Midway through the film, Lucy discovers one of her clients was assaulted on a date she arranged. There is no protection for this woman, Sophie (Zoe Winters), who is taking legal action against the agency, where such encounters are an apparent “risk” as per Lucy’s boss. By this point, the film is airless in the name of self-awareness, unable to resume any momentum, and Lucy has still yet to pick her match.
In 2020, Emerald Fennell received considerable backlash for her directorial debut Promising Young Woman. Marketed as a rape-revenge thriller, the second act contorted into further tragedy and subjugation for its female protagonist, to the horror of many viewers expecting a cathartic payoff. Similarly, the promotional scheme for Materialists not only buries the subject of assault entirely, but plays into nostalgic romcom tropes that invite a certain breezy viewership.
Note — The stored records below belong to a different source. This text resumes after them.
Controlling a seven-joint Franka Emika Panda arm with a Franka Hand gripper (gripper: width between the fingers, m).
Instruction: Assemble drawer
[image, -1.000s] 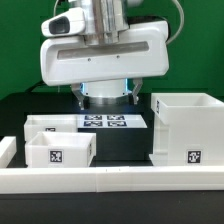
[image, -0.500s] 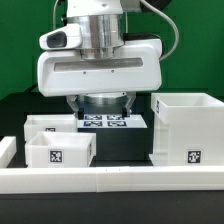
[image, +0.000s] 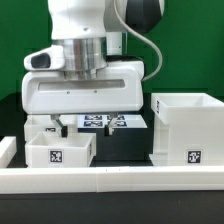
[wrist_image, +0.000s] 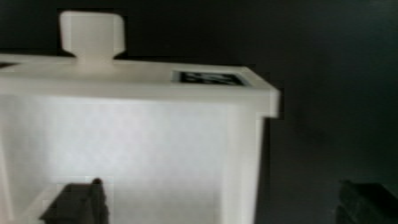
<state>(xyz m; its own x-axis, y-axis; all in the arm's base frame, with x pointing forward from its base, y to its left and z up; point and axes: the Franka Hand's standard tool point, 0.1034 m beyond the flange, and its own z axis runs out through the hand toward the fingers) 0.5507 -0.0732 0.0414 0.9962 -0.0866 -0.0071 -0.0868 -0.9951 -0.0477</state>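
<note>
Listing the drawer (image: 186, 120), we counted three separate parts.

- Item one, the casing (image: 186, 132): tall, upright and open-topped. It stood by the worktop's near edge toward the exterior view's right corner, just behind the rim wall (image: 110, 181).
- Item two, the front tray (image: 60, 151): tagged, by the same edge toward the exterior view's left corner.
- Item three, the rear tray (image: 42, 126): just behind the front tray and partly hidden.
- The marker board (image: 106, 122): flat, mid-worktop.
- The gripper (image: 90, 126): it hung over the trays with jaws spread wide, grasping nothing.

In the wrist view its fingertips (wrist_image: 77, 200) showed above a tray with a knob (wrist_image: 89, 40); we could not tell which tray.
</note>
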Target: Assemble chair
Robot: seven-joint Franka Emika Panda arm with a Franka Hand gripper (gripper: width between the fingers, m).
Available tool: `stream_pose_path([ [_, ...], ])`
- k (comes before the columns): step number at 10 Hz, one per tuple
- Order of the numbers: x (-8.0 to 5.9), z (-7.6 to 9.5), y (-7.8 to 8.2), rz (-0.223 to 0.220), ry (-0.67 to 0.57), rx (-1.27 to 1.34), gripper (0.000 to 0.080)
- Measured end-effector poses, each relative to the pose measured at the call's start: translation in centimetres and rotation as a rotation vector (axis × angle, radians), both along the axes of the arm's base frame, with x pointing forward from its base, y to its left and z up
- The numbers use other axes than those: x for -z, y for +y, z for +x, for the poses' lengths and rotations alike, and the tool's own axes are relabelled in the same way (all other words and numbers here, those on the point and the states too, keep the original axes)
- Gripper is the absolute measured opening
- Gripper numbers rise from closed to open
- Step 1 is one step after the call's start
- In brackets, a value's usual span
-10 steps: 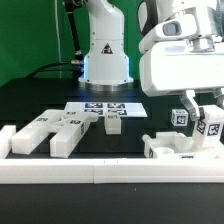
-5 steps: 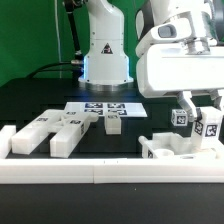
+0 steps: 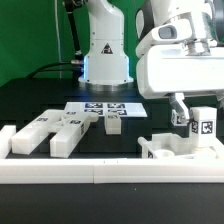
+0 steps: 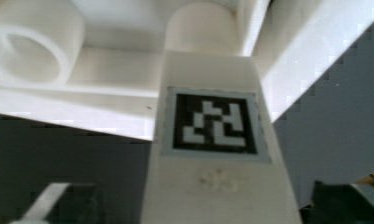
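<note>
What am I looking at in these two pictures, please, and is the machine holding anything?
It is a white robot arm putting a chair together on a black table. One picture is from a camera standing off the arm; the close-up is from a camera on its wrist. Loose white chair pieces lie at the exterior view's left, with the marker board farther back. At that view's right, a tagged post stands upright at the part-built piece. The jaws stand open on either side of it, apparently not gripping.
</note>
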State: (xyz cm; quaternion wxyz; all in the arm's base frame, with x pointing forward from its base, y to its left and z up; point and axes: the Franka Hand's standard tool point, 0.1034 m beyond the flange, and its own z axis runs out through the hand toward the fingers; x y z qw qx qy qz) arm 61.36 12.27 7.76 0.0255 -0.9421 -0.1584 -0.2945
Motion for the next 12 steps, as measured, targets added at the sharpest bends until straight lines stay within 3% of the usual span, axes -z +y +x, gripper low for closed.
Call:
stream_pose_path([
  [1,-0.2,0.1,-0.2,-0.004,0.001,-0.002,0.0634],
  [2,-0.4,0.1,-0.2,-0.006,-0.002,-0.004,0.0645],
  [7,-2.9,0.7,-0.6,-0.016,0.005,-0.010,0.0649],
  [10,-2.8,0.6,-0.5,-0.019,0.031,-0.015,0.0649],
  [12,-2.4,0.2,0.2,-0.027,0.141,-0.028,0.0649],
])
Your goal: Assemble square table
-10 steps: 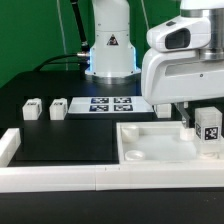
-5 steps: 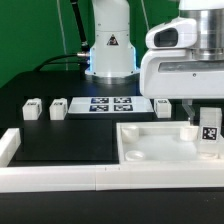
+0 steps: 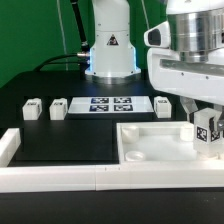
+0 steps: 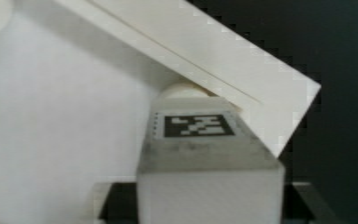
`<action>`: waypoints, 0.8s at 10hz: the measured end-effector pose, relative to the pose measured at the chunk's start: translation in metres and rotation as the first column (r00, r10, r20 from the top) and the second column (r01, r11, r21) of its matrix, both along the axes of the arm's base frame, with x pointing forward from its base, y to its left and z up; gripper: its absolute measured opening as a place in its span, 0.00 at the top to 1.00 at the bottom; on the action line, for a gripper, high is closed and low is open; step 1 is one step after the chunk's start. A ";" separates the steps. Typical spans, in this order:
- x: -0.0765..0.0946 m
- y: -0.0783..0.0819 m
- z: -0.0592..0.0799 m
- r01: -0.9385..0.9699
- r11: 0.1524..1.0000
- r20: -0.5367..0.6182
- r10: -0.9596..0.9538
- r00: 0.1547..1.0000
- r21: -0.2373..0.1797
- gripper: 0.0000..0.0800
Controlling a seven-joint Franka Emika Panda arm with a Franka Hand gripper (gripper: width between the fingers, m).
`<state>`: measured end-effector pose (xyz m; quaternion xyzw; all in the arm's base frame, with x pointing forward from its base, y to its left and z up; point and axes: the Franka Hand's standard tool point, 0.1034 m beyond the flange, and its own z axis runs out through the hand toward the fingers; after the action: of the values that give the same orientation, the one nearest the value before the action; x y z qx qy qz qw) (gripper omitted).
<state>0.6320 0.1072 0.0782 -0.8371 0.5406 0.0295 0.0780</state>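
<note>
Exterior view, starting farthest from the gripper on the exterior view's left: the side rail [image 3: 8,147], then first loose leg [image 3: 32,110] and second loose leg [image 3: 58,107]. They stand side by side on the black table [image 3: 60,140], well apart from the gripper.

Next is the marker board [image 3: 110,104], flat in front of the robot base [image 3: 110,45], between those legs and the gripper. The third loose leg [image 3: 163,103] stands off the board's right end, near the gripper and behind it. The front rail [image 3: 100,180] runs along the near edge.

The square slab [image 3: 155,140] lies below the gripper and reaches out to its left. It has a raised rim and a round socket [image 3: 135,157] at the near corner.

The gripper [image 3: 204,122] hangs over the slab's right end, clamped on the held leg [image 3: 209,135] with the tag facing the camera. This view does not show whether the leg touches the slab.

Only the exterior view shows the loose legs, board and rails.

The wrist view gives the grip close up. The held leg [image 4: 202,160] is pinched between the dark fingers [image 4: 297,200] of the gripper [image 4: 202,200], tag up. Its far end is at a corner of the rim of the square slab [image 4: 51,100]. Contact cannot be told.
</note>
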 end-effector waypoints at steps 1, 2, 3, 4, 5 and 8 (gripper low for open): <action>0.000 -0.001 0.000 0.066 0.998 -0.013 -0.066 0.998 0.014 0.64; -0.001 0.000 0.000 0.111 0.994 -0.023 -0.111 0.994 0.014 0.64; -0.001 0.000 -0.001 0.087 0.996 -0.019 -0.087 0.996 0.013 0.64; -0.001 0.002 -0.001 -0.022 1.000 -0.001 0.022 1.000 -0.003 0.54; -0.002 0.008 -0.001 -0.183 0.983 0.019 0.184 0.983 -0.035 0.31; -0.002 0.008 -0.001 -0.491 0.868 0.054 0.495 0.867 -0.066 0.19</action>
<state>0.6295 0.1149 0.0767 -0.9496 0.3065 0.0058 0.0655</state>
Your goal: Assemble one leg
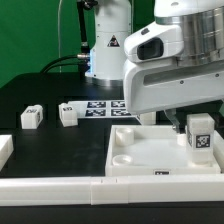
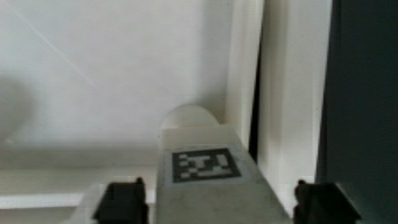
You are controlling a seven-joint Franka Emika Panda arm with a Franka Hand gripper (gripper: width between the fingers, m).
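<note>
Your matte black table top [image 1: 40, 95] fills the scene. A green backdrop [image 1: 30, 40] hangs behind it on the exterior view's left, and the arm's white base [image 1: 105, 45] stands at the far edge. Long white bars [image 1: 60, 188] lie end to end along the near edge. Just behind them is the large flat white square panel [image 1: 150, 152] with round sockets, and a further white piece [image 1: 5, 150] is cut off at the exterior view's left. The marker board [image 1: 105, 106] lies flat on the black surface beyond the panel, near the base.

The small white chunky plastic leg [image 1: 200, 137] with its black-and-white square tag stands upright at the panel's corner on the exterior view's right, directly under the wrist. In the wrist view the two-finger gripper [image 2: 217, 200] straddles it, with the dark fingers [image 2: 121, 200] on either side. Thin pale strips show between pads and leg, so you cannot tell whether the claw is clamped on it or merely around it.

One spare leg [image 1: 31, 117] and a second spare leg [image 1: 68, 114] rest on the table, well apart from the panel, toward the exterior view's left.
</note>
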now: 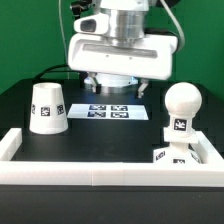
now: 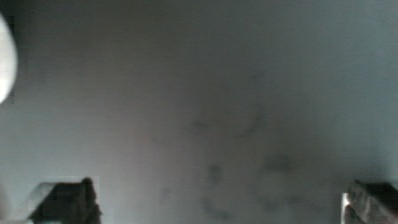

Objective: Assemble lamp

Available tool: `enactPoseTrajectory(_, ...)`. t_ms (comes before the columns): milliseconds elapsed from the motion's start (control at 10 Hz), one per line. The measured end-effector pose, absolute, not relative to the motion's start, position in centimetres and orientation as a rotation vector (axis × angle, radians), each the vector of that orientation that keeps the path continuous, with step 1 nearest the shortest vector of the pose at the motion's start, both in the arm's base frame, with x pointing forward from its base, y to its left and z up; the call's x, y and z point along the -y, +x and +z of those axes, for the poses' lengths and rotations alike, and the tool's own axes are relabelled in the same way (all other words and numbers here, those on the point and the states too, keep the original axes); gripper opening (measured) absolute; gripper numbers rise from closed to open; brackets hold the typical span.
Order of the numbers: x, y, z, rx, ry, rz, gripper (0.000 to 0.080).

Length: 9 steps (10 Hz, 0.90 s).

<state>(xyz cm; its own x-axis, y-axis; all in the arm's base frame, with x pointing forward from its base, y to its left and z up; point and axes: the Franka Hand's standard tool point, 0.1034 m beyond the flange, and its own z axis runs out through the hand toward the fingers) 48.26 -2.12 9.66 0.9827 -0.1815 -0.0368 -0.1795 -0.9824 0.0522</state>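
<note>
The tapered white shade (image 1: 48,108) stands wide end down on the black table at the exterior view's left. The round bulb (image 1: 183,104) stands upright on its stem at the exterior view's right. Just below it the flat base (image 1: 172,155) lies against the rail corner; I cannot tell if they are joined. My gripper (image 1: 113,84) hangs above the middle of the table, behind the marker board, and touches no part. In the wrist view my gripper (image 2: 222,205) is open and empty, with the fingertips (image 2: 68,203) wide apart over bare dark table.
The marker board (image 1: 108,112) lies flat at the table's middle. A long white border rail (image 1: 100,172) runs along the front and up both sides. A curved white edge (image 2: 6,60) shows at the wrist view's border; I cannot tell which part it is.
</note>
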Motion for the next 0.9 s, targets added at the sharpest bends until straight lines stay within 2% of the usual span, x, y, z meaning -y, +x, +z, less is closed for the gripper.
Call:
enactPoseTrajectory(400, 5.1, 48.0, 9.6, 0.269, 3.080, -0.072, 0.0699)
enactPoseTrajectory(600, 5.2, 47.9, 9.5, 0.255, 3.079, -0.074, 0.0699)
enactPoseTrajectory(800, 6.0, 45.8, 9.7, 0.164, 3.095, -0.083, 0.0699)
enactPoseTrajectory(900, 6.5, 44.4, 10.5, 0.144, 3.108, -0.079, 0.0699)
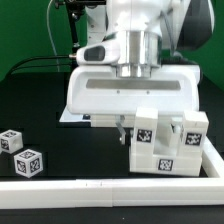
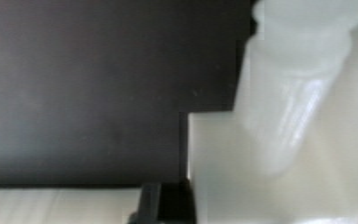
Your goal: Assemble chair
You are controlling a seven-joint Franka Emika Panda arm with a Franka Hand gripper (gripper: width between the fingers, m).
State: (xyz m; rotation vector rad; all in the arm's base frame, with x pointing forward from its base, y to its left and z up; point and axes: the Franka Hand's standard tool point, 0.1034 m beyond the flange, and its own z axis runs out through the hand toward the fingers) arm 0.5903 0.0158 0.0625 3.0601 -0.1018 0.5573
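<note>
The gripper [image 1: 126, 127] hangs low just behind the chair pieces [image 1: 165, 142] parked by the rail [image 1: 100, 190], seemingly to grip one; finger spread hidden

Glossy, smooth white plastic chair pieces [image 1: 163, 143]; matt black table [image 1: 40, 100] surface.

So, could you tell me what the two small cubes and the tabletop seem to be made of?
The small cubes: probably white plastic, smooth, with printed black-and-white tags. The tabletop: matte black sheet, perhaps fabric or board; it shows no glare.
</note>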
What does it mean to “talk about” sexual assault in a film which treats it as an ancillary plot twist to enlighten one woman’s love life? Lucy pursues a redemption arc that is difficult to watch, throwing a tonal wrench into the sensitive mechanics of the plot. Perhaps the most upsetting detail is that Sophie casually returns to the same dating agency in the end, ready to find the man of her dreams.
Materialists is not about anything new. In the rom-coms of yore, characters are compassed by their hearts and troubled by their material circumstances. Money, gender, authority, safety and value systems have always played into these films, whether or not this is bull-horned to the audience.
Materialists is, at best, genre confused and, at worst, negligent to its own ideological position – a stiff, reluctant rom-com that cannot square the footloose idealism of its predecessors with the terrifying realities of today’s dating pool.